(Collection entries)
● ● ● ●

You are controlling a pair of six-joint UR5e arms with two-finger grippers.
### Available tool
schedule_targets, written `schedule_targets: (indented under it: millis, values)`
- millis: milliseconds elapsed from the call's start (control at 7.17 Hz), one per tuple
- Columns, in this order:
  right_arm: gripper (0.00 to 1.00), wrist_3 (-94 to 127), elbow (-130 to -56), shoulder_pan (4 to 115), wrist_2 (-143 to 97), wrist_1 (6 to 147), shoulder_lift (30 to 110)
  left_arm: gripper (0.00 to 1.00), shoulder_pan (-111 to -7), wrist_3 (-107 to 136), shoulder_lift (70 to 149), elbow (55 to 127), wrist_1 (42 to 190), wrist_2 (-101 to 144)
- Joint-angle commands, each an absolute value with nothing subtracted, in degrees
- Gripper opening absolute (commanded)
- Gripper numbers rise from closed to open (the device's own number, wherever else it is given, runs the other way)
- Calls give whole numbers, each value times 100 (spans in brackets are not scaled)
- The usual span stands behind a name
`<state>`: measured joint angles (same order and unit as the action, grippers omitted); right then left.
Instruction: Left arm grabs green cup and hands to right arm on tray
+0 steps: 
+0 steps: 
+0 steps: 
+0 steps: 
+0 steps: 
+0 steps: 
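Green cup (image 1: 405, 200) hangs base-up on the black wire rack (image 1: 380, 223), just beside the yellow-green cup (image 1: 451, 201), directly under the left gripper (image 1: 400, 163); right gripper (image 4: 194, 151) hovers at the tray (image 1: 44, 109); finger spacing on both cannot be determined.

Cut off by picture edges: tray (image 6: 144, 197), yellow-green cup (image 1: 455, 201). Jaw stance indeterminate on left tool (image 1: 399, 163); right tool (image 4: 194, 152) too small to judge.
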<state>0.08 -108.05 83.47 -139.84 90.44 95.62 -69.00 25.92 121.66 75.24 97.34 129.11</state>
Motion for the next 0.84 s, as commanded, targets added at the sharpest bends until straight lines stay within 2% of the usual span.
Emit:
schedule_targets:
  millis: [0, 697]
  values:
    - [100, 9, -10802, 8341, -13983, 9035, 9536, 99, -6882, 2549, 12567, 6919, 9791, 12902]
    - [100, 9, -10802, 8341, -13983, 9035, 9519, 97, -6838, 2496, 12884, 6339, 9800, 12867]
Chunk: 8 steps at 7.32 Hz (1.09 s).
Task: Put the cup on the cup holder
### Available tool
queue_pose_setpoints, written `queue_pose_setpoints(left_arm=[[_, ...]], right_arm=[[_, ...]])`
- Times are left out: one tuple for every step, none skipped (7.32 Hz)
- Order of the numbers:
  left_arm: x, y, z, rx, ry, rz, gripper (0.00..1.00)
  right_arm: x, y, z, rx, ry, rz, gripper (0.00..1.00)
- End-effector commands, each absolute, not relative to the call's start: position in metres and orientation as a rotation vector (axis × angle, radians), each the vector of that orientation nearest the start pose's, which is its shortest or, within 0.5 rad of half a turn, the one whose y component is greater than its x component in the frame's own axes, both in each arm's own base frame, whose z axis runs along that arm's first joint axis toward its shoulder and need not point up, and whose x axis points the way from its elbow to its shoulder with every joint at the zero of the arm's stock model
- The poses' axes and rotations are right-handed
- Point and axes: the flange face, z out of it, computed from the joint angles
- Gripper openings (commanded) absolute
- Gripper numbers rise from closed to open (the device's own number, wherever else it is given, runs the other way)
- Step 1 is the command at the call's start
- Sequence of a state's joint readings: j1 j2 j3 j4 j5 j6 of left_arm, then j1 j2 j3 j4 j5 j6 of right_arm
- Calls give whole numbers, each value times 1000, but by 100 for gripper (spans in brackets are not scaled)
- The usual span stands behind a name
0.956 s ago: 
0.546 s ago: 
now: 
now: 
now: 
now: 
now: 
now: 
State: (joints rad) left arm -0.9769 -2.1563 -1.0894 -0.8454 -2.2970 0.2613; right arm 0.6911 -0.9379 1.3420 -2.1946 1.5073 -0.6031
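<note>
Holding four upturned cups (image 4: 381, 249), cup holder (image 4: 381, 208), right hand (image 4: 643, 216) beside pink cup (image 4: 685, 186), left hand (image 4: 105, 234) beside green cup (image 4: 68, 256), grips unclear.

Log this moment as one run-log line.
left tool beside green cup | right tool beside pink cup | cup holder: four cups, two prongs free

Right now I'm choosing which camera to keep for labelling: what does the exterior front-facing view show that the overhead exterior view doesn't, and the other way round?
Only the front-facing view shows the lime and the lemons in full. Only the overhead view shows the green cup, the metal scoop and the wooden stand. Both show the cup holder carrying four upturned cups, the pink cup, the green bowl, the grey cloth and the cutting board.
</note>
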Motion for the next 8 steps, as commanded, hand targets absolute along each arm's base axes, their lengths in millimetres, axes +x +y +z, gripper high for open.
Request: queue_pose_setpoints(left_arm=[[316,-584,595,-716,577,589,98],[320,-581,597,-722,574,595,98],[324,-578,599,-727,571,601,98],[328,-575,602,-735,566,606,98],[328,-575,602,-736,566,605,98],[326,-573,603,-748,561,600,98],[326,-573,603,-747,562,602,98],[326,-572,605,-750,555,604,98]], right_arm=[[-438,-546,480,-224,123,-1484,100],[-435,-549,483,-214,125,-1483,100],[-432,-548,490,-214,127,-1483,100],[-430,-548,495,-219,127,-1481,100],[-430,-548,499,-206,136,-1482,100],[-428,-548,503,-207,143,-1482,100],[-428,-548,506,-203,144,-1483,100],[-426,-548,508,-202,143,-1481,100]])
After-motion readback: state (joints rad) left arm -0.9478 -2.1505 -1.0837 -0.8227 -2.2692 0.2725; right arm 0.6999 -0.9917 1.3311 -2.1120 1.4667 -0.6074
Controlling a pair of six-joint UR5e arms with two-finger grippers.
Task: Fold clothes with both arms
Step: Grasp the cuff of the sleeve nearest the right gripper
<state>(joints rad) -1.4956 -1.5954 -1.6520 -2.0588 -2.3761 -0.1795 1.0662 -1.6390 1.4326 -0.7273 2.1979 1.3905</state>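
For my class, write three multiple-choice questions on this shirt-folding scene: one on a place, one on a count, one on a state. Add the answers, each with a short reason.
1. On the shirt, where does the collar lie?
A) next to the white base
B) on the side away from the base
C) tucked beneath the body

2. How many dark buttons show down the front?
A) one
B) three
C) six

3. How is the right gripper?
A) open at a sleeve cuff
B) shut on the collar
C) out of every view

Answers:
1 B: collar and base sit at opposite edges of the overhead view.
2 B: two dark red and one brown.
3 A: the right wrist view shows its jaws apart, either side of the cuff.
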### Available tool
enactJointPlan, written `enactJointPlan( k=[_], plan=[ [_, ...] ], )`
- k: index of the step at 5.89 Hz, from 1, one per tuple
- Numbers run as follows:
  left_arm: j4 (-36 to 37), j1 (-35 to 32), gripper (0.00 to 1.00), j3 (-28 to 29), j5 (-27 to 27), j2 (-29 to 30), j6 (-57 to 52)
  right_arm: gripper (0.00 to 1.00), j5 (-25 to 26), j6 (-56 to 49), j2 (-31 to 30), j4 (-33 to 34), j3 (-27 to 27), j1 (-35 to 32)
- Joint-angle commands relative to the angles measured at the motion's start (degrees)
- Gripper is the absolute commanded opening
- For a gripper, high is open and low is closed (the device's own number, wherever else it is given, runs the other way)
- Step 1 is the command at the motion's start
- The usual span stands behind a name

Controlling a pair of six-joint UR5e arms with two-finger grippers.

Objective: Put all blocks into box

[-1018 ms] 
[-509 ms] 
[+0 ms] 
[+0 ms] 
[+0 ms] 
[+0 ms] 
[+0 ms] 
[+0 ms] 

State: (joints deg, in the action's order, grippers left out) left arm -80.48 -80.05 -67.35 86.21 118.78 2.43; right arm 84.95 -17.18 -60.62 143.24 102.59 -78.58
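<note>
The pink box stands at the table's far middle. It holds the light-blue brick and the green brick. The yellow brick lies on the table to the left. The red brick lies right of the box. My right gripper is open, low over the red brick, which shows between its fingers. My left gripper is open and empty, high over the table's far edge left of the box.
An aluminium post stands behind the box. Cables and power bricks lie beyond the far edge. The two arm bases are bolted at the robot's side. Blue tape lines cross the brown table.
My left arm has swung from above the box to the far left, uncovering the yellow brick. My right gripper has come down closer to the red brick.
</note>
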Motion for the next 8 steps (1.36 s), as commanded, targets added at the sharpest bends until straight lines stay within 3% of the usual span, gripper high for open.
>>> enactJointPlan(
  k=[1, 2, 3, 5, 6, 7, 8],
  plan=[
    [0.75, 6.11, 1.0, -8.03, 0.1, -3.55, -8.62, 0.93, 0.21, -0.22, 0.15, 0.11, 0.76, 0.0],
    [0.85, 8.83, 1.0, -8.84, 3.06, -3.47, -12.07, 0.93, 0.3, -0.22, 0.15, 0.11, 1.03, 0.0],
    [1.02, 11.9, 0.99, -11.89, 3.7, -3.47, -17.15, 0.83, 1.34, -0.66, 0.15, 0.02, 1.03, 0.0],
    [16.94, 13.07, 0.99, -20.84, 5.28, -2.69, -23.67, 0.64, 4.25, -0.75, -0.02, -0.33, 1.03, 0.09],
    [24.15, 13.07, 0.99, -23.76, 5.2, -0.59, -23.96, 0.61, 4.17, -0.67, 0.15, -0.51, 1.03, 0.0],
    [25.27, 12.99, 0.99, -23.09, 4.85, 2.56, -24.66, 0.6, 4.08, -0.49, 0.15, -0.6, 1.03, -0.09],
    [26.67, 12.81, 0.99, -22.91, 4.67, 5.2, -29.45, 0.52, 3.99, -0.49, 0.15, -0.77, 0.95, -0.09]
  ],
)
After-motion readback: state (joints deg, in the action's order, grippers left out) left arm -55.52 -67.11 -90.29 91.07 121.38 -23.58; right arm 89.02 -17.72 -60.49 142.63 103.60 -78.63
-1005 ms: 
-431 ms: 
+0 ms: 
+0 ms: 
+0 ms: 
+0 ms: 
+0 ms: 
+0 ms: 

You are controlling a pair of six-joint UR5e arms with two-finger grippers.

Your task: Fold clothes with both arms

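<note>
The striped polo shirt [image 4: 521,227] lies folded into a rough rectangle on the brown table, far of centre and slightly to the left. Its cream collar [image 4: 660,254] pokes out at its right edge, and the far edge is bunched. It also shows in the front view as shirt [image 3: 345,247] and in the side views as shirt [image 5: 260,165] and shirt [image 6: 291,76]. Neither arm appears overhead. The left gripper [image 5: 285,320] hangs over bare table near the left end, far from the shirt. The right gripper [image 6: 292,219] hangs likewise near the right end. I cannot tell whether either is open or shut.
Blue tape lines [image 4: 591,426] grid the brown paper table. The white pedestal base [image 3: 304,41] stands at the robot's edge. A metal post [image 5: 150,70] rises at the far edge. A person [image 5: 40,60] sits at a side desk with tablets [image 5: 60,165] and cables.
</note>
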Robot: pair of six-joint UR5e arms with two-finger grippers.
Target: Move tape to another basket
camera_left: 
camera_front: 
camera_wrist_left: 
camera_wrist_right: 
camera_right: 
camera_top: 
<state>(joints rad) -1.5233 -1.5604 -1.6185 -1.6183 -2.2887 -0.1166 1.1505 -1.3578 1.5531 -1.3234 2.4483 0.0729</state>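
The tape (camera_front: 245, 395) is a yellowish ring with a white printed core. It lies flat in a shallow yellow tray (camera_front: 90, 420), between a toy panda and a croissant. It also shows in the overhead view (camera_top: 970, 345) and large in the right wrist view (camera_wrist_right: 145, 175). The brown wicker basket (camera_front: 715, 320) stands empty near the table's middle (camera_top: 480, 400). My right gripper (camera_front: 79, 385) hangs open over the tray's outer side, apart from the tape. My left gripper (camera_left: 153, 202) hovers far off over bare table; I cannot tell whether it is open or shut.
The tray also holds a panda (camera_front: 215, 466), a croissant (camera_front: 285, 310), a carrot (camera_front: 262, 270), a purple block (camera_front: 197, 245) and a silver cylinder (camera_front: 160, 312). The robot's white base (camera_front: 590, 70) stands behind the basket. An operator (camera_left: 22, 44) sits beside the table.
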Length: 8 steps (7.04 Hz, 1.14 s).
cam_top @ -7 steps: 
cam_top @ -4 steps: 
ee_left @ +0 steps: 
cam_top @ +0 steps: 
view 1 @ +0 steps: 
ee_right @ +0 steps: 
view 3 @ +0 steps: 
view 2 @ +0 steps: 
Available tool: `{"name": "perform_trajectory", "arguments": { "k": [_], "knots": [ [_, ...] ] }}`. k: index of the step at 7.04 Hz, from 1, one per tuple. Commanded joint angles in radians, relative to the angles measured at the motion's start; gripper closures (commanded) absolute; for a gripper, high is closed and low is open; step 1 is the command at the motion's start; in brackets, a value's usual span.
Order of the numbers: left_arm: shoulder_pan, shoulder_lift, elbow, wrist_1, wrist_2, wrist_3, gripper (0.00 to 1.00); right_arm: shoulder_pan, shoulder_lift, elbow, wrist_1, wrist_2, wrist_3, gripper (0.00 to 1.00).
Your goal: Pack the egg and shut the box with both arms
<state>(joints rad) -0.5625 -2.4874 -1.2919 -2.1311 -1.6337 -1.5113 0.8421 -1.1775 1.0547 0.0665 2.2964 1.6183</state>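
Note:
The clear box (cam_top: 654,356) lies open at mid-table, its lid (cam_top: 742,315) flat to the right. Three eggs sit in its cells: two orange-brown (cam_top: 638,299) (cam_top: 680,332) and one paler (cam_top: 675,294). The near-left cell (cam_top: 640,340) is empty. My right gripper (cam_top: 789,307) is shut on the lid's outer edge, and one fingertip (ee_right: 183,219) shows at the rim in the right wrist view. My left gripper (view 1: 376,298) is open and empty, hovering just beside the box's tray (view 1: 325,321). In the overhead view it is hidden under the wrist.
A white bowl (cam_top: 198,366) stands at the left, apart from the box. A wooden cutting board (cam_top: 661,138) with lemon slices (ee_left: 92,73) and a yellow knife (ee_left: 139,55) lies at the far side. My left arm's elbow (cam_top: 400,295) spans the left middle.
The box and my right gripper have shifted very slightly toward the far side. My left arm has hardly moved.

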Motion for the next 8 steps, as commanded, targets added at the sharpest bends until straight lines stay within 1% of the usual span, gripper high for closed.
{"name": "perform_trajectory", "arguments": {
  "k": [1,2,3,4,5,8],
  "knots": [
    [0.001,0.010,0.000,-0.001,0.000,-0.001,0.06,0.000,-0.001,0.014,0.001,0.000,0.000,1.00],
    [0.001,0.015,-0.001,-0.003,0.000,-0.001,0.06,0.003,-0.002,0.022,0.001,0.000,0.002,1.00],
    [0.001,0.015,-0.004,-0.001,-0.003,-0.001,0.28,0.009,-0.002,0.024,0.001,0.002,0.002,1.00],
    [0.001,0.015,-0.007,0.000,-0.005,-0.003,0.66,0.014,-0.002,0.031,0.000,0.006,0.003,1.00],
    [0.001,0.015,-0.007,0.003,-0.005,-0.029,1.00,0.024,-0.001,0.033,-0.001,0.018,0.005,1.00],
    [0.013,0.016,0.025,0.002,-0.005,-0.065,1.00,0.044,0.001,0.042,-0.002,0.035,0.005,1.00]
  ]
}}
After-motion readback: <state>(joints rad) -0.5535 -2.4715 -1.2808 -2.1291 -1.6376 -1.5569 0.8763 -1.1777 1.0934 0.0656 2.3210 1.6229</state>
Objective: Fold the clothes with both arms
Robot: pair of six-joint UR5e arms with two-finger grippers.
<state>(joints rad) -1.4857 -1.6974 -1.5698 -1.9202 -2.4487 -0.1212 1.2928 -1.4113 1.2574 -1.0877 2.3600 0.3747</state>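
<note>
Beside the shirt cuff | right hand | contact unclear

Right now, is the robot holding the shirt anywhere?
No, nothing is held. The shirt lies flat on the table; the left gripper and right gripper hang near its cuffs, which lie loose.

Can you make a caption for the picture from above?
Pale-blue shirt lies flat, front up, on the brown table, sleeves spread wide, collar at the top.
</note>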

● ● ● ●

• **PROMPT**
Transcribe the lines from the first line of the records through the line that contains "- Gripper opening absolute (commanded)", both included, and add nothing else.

• **ANSWER FOR THIS EXERCISE**
You are controlling a pair of six-joint UR5e arms with two-finger grippers.
### Available tool
schedule_targets, written `schedule_targets: (indented under it: millis, values)`
- millis: milliseconds elapsed from the call's start (control at 7.17 Hz), one per tuple
- Columns, in this order:
  right_arm: gripper (0.00 to 1.00), wrist_3 (-94 to 127), elbow (-130 to -56), shoulder_pan (4 to 115), wrist_2 (-143 to 97), wrist_1 (6 to 147), shoulder_lift (30 to 110)
  left_arm: gripper (0.00 to 1.00), shoulder_pan (-111 to -7), wrist_3 (-107 to 136), shoulder_lift (70 to 149), elbow (55 to 127), wrist_1 (42 to 190), wrist_2 (-101 to 144)
- Joint-angle commands, each an absolute value with nothing subtracted, in degrees
- Gripper opening absolute (commanded)

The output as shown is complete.